I have no idea if you’ll ever read this.   
I never thought about what I would tell you, if I was dying. Maybe I thought I wouldn’t have to. Maybe I thought you would die first. I don’t know for sure. I’m not sure how much time I have left but whatever it is, please know that the others have done their best to make me comfortable. It’s just an impossible task, for I fear the only thing that could comfort me right now is you.   
Don’t worry. I know where you are. You’re at the station, probably tied to a chair or something by my uncle to ensure that you don’t do something stupid like run out into the fallout with the intent of finding me. It’s comforting, actually. To know someone would put your health before theirs, regardless of how misguided it may be.   
I don’t think I told you I loved you very often, or as much as I should have. For that? I’m sorry.
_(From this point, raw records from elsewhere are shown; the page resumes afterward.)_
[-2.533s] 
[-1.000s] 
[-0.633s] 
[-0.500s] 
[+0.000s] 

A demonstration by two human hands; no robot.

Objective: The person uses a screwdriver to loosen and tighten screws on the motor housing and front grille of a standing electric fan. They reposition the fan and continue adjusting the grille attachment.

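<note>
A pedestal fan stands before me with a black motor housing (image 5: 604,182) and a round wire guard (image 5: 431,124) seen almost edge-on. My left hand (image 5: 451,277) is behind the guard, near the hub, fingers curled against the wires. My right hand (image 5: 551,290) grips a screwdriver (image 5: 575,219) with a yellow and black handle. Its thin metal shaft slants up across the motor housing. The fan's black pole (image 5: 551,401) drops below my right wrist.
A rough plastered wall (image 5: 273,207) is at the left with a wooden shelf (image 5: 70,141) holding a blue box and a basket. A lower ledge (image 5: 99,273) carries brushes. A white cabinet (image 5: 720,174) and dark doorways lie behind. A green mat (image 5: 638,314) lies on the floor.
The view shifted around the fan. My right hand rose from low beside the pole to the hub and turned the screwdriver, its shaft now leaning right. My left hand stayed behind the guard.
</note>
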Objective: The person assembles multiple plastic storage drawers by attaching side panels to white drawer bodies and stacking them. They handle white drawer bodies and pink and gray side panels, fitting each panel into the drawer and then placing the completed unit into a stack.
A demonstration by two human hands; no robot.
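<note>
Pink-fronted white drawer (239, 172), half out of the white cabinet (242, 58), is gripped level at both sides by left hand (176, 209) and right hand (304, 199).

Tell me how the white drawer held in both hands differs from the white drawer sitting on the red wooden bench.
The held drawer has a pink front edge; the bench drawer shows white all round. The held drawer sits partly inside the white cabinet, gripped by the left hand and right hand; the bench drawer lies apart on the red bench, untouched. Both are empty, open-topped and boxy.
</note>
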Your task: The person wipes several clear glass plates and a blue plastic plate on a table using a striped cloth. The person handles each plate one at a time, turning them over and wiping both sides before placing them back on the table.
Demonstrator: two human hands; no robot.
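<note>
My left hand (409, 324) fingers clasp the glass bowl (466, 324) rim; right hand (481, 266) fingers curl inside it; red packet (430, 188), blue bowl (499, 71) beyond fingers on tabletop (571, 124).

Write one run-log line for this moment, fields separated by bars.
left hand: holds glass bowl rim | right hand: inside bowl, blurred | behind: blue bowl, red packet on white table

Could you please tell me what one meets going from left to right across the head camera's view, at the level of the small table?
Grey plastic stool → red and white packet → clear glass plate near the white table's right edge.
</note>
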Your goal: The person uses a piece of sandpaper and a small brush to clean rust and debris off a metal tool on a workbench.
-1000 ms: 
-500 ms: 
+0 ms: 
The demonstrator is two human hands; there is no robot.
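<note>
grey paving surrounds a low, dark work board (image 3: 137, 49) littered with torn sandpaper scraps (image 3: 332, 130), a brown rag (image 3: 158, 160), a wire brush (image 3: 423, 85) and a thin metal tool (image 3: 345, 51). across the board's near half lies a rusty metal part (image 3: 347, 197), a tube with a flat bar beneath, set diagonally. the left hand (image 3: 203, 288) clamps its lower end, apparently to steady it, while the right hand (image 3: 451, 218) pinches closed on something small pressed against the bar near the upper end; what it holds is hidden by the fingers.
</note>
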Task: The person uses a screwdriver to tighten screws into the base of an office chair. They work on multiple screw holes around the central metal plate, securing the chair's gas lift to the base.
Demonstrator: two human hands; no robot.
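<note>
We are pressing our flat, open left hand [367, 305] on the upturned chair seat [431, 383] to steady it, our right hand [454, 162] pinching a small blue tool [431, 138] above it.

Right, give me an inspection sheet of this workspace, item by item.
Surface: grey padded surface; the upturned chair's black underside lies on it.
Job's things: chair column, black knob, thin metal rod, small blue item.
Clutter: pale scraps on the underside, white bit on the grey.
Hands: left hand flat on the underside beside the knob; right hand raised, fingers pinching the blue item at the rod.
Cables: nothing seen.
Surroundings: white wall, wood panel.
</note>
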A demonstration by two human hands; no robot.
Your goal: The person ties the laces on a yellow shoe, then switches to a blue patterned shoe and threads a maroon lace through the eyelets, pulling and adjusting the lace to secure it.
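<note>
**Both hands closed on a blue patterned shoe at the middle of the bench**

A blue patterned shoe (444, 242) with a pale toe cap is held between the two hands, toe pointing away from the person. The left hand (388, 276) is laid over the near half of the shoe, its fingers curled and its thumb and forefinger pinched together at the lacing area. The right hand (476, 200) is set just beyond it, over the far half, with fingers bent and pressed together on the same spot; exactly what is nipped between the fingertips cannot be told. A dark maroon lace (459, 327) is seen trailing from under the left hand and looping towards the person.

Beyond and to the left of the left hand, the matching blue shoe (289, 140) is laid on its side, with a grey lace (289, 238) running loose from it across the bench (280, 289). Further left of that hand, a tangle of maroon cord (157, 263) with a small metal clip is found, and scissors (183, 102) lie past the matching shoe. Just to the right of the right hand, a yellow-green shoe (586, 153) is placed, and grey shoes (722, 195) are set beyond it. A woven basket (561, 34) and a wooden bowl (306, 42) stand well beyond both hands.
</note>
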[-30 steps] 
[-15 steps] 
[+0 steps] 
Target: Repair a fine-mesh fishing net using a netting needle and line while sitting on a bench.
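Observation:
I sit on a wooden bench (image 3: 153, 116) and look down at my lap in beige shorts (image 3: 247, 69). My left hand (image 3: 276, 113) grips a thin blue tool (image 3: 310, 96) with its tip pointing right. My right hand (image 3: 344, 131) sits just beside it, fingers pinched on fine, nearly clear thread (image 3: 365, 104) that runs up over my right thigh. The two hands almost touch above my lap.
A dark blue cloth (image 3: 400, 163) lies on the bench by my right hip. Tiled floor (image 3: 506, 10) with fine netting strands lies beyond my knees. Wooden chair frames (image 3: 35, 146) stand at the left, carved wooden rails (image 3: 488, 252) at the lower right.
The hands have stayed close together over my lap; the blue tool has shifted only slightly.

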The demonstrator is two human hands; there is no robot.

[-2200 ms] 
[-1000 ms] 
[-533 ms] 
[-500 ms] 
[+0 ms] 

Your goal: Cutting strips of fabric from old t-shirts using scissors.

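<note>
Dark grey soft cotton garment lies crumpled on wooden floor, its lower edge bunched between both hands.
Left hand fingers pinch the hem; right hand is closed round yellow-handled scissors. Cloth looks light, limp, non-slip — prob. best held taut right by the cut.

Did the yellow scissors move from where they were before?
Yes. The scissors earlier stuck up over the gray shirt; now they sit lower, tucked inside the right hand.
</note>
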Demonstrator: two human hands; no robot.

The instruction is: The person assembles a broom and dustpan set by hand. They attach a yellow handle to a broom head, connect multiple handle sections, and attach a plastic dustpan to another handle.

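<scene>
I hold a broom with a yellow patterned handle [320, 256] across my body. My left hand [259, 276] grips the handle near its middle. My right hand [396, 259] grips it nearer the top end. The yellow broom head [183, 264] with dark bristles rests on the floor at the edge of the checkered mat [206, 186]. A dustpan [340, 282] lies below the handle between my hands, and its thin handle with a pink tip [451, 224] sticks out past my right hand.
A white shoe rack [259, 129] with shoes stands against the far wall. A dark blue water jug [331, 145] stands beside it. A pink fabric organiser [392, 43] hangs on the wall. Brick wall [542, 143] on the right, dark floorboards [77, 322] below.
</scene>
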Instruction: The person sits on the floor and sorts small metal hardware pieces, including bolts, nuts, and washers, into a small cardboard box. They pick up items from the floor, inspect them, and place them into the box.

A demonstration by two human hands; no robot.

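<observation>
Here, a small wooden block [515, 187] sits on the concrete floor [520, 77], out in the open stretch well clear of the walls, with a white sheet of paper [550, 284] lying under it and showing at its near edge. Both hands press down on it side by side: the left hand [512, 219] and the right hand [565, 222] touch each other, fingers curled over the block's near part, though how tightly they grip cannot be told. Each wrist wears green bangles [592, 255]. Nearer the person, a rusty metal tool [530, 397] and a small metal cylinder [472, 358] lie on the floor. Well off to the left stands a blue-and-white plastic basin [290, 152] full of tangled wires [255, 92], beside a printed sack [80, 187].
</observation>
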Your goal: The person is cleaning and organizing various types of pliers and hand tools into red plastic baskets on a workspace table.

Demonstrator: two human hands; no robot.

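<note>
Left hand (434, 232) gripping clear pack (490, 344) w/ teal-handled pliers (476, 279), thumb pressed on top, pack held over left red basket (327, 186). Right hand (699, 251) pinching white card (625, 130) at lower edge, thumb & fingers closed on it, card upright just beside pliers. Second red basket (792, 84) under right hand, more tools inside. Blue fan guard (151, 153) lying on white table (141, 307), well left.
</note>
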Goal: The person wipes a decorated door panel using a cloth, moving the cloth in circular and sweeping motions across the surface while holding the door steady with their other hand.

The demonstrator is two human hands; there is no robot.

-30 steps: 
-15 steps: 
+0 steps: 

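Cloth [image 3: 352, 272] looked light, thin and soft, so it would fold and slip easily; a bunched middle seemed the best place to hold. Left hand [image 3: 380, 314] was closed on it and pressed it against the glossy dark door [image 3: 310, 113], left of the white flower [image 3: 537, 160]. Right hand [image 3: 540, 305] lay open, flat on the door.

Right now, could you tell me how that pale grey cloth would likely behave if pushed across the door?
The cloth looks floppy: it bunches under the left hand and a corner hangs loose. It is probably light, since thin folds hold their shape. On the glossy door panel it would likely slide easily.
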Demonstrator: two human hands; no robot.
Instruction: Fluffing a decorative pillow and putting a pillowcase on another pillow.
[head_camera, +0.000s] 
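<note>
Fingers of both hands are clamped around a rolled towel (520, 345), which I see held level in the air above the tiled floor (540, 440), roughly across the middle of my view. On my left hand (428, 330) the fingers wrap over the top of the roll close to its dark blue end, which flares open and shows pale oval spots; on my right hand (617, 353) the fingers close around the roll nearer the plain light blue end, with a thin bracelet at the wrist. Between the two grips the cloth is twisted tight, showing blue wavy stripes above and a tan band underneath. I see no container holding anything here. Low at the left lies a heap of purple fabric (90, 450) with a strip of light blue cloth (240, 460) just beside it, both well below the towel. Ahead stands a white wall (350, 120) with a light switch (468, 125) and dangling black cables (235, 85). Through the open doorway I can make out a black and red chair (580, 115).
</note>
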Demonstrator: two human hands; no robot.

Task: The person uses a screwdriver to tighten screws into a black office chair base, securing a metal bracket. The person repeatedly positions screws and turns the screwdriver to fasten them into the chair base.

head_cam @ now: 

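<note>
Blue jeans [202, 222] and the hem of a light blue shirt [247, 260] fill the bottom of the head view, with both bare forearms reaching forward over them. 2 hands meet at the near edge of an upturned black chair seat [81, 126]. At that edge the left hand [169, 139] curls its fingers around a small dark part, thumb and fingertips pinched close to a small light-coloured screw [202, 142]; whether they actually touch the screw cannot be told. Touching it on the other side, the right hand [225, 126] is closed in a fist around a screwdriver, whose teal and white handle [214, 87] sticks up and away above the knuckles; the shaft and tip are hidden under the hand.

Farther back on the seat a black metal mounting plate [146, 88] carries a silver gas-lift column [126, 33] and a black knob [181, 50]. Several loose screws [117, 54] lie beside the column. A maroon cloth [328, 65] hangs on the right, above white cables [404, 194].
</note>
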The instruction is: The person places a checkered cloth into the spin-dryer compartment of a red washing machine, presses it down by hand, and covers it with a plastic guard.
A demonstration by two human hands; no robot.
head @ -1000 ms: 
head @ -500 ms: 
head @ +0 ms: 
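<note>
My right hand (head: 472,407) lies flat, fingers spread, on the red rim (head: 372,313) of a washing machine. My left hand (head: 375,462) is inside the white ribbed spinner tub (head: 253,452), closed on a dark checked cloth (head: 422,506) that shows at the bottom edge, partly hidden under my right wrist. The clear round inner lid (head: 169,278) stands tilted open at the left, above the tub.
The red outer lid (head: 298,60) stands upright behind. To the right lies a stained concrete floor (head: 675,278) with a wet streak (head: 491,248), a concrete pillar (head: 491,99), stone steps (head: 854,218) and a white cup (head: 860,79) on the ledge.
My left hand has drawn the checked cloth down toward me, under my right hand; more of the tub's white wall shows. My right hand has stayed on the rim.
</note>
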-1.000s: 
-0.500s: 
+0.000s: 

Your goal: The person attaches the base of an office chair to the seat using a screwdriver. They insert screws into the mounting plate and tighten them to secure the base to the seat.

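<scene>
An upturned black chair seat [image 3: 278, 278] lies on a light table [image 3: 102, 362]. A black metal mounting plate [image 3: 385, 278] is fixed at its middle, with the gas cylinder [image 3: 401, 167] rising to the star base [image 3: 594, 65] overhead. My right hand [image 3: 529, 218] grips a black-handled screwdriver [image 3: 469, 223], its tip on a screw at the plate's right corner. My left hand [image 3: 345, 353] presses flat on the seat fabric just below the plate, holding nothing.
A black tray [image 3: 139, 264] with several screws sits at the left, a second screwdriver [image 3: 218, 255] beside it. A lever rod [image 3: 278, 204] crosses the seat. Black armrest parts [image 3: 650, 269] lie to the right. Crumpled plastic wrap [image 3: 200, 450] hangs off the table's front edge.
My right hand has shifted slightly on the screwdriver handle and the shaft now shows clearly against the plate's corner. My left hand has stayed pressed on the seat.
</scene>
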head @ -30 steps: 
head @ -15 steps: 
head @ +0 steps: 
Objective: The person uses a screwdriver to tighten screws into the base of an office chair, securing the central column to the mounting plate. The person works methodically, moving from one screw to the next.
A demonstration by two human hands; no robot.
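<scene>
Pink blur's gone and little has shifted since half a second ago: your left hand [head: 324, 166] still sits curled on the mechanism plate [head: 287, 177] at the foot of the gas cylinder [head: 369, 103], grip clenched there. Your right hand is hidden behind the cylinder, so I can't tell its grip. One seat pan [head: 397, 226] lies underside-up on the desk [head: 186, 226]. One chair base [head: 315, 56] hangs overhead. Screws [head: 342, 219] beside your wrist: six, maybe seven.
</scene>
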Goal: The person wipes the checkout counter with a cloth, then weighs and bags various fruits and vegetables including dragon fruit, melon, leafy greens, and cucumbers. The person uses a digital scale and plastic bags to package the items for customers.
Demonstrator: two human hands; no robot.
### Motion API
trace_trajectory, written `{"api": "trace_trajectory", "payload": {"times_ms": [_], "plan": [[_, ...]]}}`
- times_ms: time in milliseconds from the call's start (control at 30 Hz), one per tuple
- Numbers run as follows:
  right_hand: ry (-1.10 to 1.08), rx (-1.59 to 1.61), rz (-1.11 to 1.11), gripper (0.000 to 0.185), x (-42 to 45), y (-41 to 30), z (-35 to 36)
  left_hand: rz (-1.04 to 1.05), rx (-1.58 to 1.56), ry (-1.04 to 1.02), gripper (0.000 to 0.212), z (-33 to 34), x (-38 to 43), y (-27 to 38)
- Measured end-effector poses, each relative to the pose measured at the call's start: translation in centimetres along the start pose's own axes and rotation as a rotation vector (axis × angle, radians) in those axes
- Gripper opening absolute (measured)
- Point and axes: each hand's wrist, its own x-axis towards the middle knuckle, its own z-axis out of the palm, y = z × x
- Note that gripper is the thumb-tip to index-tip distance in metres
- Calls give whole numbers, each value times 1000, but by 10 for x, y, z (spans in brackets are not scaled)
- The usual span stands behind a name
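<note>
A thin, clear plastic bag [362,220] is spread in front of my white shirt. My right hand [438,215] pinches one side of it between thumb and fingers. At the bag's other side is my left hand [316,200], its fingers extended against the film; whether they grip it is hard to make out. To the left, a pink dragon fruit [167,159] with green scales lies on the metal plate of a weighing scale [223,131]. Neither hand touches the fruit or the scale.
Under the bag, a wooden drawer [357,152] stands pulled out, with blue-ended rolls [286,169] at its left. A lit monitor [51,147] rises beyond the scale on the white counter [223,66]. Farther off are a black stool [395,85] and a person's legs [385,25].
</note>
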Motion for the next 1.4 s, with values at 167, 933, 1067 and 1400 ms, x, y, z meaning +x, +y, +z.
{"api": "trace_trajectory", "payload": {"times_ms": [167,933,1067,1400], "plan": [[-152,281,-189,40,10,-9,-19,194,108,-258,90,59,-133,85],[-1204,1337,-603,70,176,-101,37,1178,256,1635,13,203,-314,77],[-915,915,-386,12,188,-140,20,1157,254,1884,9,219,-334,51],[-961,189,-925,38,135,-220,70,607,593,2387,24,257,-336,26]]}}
I’m not that great at admitting my vulnerabilities. But looking back, I wish I had. So let it be known, that I, Rose Anderson am very much in love with Charlie Davis. I love him (that is to say you) more than anyone else on the planet and am very much looking forward to spending the rest of my life with him. I love you, I love you, I love you, I love you.   
So I suppose now is the time I tell you that I want you to move on and be happy. But I know you wouldn’t believe that for a second. It’s not that I don’t want you to be happy. I do. I just want you to be happy with me. But that won’t happen now. Unless you’re also dead and we meet in the afterlife. (in which case this letter would be all for moot) You don’t need my permission to be happy. I know you will fall in love again, I don’t see how you couldn’t. You have a heart utterly overflowing with love, and I know that someone else will make it beat like I did. All I ask is that you keep a little bit of that love for me.   
Love;  
Rose Anderson (Davis)  
…  
Mattie sighed and wiped her hands on a dish towel. After their encounter with Edward a few days ago, Charlie had seemed almost inconsolable. She supposed that she might feel the same way, if she’d lost the love of her life in such a horrible way.   
She headed to the spare room, or really, Charlie’s room, and sat on the bed next to him. He seemed to spend most of his time starring at his picture of Rose or working.   
“How are you?” She asked softly, reaching to his hand and pulling it into hers.   
“I’m…Alright.” He said, softly. “Been better.”  
“Hm.” She said.   
“I’m worried I’m forgetting her.”  
“How so?”  
“I can’t remember what the last thing I said to her was.” Mattie tightened her grip on his hand, and put her head on his shoulder, as was the usual routine.   
“It doesn’t matter what the last thing you said to her was.”  
“Doesn’t it?” He sounded confused.   
“Do you remember your first kiss?”  
“Yes.”  
“Do you remember the first I love you?”  
“Yes.”  
“Do you remember the first time you called her your fianceé?”  
“Yes, but Mattie I don’t-“  
“Then you remember the important stuff. And that’s what matters.” He blinked, then nodded, and looked back at the picture.   
“I guess you’re right.” He said, putting his other hand around hers. She smiled slightly.   
“Usually am.” She offered, and Charlie gave her a tiny smile. She turned her eyes to look at Rose, grinning broadly, a perfect opposite to Charlie’s somewhat stiff stoic expression. She wishes that she’d known Rose Anderson, so she could share stories with Charlie and makes him laugh. His laughter was a perfect distraction from the gaping wound in her own chest, bleeding freely down her breast as she thought of all the people she’d lost. Of course Charlie would be lost in his own grief, he’d been through so much and here she was, expecting him to comfort her.   
“Will you tell me when you saw my father?” She asked, softly.   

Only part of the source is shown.